» **Work instruction**
Print exactly the lines below between the line containing "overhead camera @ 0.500" and the line containing "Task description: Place", counting both of those lines. Leave pictures out.

» **Given data**

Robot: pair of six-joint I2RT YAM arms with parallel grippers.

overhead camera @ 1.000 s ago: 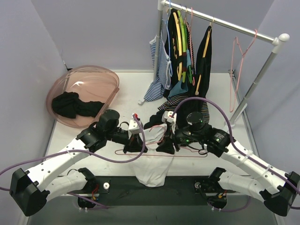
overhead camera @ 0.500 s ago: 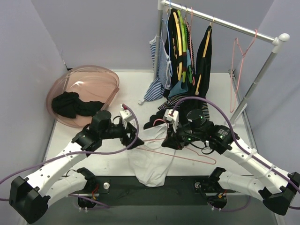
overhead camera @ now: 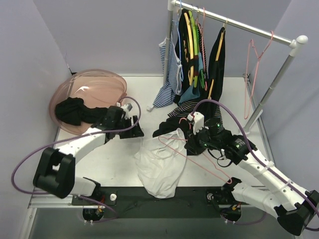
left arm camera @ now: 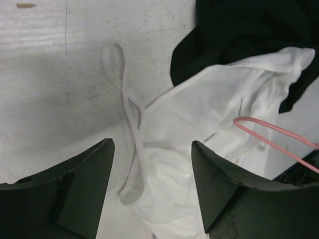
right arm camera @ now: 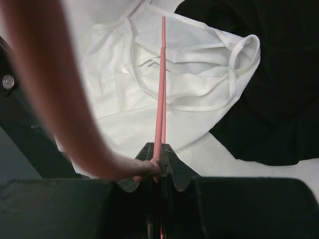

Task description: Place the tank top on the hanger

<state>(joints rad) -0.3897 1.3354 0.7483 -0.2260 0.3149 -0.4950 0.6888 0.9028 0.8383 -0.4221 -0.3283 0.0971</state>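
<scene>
The white tank top (overhead camera: 158,167) lies crumpled on the table, its lower part hanging over the front edge. In the left wrist view one strap (left arm camera: 124,97) trails to the left. My left gripper (overhead camera: 135,132) hovers open just behind and left of the cloth, holding nothing; the tank top (left arm camera: 199,124) shows between its jaws (left arm camera: 152,144). My right gripper (overhead camera: 191,146) is shut on the pale-pink hanger (overhead camera: 199,159), which slants above the top's right side. The right wrist view shows the hanger (right arm camera: 160,74) clamped edge-on in the gripper (right arm camera: 160,155) over the tank top (right arm camera: 124,84).
A black garment (overhead camera: 167,127) lies just behind the tank top. A pink basin (overhead camera: 94,89) with dark cloth stands at the back left. The clothes rack (overhead camera: 239,24) at the back right carries several garments and a spare pink hanger (overhead camera: 253,74).
My left gripper opened, let go of the tank top and drew back to the left. My right gripper closed on the hanger and shifted right with it. The top slumped on the table.
</scene>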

» **Response area**
overhead camera @ 0.500 s ago: 
overhead camera @ now: 
left arm camera @ now: 
right arm camera @ now: 

Task description: Place the tank top on the hanger

That wraps up the answer.